** Opening Records shown block **

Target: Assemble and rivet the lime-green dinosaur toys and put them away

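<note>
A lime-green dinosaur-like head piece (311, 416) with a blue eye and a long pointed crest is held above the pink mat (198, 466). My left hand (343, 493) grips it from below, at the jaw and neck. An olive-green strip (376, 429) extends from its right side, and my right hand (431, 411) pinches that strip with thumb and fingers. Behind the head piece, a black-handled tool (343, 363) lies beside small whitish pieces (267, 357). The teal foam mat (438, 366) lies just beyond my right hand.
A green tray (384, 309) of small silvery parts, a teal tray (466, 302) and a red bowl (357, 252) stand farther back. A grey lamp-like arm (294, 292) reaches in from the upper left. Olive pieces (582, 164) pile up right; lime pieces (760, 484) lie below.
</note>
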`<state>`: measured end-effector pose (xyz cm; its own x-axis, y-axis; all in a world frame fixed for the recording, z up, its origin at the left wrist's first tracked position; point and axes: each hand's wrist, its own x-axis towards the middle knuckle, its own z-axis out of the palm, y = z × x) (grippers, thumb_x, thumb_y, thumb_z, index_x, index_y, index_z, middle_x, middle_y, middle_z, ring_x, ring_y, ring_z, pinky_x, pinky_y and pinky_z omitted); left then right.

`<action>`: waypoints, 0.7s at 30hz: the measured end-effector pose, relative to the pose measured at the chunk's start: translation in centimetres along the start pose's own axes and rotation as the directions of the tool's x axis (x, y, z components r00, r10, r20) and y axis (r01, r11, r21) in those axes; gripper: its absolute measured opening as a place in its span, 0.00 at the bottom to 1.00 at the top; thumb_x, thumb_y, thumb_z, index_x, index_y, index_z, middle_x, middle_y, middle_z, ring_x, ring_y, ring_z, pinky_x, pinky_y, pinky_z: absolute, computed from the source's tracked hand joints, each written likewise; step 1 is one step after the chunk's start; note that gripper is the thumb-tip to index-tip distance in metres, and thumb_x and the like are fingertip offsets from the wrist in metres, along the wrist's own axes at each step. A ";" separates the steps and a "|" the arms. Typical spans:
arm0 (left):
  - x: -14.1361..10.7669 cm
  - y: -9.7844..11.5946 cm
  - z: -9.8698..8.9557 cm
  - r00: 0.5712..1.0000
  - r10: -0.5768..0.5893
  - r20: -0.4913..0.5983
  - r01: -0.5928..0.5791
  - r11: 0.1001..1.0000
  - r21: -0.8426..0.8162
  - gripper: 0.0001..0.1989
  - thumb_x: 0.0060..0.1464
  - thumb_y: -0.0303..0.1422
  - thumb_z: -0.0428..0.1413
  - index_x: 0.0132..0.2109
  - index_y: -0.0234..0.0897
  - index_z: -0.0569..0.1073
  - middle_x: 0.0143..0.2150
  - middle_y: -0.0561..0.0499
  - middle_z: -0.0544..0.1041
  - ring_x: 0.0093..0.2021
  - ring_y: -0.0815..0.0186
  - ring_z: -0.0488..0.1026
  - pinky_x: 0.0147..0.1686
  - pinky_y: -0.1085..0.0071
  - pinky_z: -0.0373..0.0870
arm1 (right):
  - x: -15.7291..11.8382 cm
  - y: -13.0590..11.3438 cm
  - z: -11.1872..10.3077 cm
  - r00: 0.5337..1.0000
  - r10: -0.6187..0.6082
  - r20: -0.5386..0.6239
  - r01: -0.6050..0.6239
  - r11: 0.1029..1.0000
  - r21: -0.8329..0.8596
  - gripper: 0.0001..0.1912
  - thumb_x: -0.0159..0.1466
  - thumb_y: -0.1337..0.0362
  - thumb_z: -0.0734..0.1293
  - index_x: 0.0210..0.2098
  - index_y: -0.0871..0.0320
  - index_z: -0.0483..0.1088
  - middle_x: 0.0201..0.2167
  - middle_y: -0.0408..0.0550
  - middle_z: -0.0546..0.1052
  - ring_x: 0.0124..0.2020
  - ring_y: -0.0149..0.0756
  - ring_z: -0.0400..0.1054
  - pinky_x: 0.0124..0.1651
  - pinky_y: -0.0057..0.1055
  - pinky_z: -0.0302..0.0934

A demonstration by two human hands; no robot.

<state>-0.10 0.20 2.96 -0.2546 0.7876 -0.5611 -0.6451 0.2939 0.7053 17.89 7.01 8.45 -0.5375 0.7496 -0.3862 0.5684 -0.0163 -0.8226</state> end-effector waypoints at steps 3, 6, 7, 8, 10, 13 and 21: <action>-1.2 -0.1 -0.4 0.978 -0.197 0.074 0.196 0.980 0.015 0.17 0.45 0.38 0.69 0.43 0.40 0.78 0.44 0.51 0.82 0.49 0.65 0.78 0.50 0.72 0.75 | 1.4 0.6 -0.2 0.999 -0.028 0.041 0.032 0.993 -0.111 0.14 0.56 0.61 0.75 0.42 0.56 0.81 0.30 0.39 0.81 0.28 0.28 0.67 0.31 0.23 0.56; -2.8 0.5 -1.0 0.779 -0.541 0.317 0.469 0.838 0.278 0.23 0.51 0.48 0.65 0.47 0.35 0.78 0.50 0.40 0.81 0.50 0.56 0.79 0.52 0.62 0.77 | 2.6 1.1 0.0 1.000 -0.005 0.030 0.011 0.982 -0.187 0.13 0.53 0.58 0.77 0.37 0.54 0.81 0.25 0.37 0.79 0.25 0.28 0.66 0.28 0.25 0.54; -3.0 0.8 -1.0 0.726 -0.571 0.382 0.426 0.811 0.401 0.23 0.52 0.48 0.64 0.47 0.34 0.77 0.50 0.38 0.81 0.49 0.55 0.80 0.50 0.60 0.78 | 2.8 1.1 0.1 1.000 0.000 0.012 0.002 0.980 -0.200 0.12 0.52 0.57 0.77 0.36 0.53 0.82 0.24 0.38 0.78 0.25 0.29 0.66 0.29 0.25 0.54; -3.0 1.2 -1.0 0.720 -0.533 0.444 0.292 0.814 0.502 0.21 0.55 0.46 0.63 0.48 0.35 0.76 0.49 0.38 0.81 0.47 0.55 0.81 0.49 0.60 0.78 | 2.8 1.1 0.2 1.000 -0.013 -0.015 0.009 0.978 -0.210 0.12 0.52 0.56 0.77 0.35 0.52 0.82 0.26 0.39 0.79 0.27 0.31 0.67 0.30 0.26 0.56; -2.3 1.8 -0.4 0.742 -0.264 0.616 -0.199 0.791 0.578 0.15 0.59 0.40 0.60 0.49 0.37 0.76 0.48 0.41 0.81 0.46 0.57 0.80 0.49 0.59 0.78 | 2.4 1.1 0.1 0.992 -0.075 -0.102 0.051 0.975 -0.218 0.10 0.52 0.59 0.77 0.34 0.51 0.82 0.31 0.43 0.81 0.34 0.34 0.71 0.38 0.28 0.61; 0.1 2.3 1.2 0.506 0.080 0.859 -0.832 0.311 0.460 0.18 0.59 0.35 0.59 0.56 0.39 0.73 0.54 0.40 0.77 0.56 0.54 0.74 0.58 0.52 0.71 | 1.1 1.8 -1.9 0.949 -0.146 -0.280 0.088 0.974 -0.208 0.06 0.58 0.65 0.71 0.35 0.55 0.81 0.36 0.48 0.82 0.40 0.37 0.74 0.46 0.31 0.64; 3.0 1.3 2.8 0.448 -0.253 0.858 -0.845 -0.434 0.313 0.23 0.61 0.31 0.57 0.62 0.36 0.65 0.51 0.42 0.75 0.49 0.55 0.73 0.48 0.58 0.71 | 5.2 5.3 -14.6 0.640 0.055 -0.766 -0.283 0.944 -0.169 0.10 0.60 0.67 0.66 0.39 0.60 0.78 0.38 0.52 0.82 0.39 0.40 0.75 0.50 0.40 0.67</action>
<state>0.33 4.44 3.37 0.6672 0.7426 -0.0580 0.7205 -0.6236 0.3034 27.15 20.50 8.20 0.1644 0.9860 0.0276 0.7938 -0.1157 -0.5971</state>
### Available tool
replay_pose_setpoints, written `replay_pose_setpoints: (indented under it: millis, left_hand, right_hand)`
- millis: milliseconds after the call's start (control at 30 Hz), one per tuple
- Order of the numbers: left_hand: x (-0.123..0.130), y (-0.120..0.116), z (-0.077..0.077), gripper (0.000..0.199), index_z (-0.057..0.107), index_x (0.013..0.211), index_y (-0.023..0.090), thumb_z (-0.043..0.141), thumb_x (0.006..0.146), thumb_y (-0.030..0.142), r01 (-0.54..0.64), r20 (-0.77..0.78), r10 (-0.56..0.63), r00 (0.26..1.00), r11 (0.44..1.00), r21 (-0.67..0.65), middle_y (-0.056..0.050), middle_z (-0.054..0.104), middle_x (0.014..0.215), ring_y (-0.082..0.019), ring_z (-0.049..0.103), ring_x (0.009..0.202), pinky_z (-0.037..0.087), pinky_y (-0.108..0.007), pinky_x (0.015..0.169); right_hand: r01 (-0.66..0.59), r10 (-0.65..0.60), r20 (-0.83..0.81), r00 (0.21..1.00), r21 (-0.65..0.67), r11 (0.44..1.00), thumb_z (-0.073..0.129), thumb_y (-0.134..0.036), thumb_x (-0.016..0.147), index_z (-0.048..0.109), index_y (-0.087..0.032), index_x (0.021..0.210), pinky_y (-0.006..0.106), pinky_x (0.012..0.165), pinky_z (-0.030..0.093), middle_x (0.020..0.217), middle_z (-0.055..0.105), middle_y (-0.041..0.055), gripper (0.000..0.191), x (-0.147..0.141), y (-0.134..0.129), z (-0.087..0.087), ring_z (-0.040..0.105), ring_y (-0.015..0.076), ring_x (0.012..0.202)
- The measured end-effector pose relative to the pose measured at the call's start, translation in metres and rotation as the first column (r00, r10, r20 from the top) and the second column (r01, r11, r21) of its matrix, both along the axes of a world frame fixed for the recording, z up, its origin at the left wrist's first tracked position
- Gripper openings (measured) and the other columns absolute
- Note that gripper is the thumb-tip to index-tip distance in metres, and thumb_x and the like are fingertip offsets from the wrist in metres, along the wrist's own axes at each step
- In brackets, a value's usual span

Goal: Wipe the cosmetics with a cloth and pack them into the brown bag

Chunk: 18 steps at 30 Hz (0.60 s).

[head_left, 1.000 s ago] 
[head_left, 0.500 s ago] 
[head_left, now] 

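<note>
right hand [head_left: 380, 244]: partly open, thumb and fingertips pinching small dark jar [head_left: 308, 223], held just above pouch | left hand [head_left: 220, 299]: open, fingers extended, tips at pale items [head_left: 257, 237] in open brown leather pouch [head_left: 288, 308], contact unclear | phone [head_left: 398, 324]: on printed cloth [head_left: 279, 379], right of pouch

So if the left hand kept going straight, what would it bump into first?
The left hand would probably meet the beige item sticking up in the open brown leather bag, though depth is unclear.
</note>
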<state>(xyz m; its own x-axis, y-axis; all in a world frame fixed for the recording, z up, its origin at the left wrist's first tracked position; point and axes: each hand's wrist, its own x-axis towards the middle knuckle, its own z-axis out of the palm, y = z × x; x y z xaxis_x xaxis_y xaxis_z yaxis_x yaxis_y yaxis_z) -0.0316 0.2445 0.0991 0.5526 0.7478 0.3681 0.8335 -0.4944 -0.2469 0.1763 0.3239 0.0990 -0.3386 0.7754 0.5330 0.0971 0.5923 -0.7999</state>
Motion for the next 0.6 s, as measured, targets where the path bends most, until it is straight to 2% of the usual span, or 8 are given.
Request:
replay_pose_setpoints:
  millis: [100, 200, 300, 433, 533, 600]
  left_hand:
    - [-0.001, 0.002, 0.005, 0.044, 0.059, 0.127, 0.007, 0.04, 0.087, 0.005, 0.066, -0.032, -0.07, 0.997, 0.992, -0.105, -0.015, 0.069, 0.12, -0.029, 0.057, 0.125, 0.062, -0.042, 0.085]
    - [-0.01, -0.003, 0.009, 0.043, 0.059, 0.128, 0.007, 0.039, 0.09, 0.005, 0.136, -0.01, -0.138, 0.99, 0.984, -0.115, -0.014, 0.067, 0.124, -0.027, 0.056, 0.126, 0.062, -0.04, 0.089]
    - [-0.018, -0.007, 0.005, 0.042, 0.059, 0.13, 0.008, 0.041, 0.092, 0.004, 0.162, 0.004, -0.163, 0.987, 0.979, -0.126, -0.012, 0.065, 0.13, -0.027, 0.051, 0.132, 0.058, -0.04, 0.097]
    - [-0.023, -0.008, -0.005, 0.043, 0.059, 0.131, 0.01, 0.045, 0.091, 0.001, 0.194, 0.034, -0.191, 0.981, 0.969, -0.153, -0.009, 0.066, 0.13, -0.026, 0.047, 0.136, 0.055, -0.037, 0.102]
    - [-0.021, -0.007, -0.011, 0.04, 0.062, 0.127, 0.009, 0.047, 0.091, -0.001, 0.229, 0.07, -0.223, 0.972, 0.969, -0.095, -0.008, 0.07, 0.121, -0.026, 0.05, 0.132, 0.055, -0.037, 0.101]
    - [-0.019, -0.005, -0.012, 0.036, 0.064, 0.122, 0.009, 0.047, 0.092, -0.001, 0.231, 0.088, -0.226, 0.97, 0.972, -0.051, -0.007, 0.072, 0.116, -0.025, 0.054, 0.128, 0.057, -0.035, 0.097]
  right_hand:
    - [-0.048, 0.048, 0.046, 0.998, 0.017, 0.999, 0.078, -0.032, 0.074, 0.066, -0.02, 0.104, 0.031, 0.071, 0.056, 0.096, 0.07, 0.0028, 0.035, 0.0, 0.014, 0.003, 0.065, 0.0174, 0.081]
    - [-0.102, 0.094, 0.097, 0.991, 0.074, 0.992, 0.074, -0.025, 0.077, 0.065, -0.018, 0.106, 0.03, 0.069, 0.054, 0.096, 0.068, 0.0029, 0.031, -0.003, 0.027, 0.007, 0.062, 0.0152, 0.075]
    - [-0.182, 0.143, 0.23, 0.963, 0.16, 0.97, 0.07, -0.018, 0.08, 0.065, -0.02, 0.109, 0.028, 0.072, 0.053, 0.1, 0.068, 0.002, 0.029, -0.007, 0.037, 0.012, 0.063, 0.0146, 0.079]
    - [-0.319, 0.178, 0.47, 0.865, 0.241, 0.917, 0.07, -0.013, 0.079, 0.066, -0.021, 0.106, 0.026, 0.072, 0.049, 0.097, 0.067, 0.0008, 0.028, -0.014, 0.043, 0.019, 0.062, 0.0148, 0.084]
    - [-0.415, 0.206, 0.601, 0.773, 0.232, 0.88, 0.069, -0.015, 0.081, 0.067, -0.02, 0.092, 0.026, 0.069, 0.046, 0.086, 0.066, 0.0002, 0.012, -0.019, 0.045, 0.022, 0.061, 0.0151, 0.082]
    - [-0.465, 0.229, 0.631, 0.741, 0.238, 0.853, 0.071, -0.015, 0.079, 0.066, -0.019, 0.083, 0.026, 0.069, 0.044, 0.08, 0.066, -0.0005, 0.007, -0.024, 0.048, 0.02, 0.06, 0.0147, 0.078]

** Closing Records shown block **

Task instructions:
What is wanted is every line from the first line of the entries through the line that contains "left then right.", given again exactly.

Task answer:
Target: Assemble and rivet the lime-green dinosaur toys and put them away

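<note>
A lime-green dinosaur-like head piece (311, 416) with a blue eye and a long pointed crest is held above the pink mat (198, 466). My left hand (343, 493) grips it from below, at the jaw and neck. An olive-green strip (376, 429) extends from its right side, and my right hand (431, 411) pinches that strip with thumb and fingers. Behind the head piece, a black-handled tool (343, 363) lies beside small whitish pieces (267, 357). The teal foam mat (438, 366) lies just beyond my right hand.
A green tray (384, 309) of small silvery parts, a teal tray (466, 302) and a red bowl (357, 252) stand farther back. A grey lamp-like arm (294, 292) reaches in from the upper left. Olive pieces (582, 164) pile up right; lime pieces (760, 484) lie below.
</note>
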`<state>`: measured end-effector pose (xyz cm; its own x-axis, y-axis; all in a world frame fixed for the recording, z up, its origin at the left wrist's first tracked position; point and axes: each hand's wrist, its own x-axis towards the middle knuckle, its own z-axis out of the palm, y = z × x) (grippers, thumb_x, thumb_y, thumb_z, index_x, index_y, index_z, middle_x, middle_y, middle_z, ring_x, ring_y, ring_z, pinky_x, pinky_y and pinky_z omitted); left then right.

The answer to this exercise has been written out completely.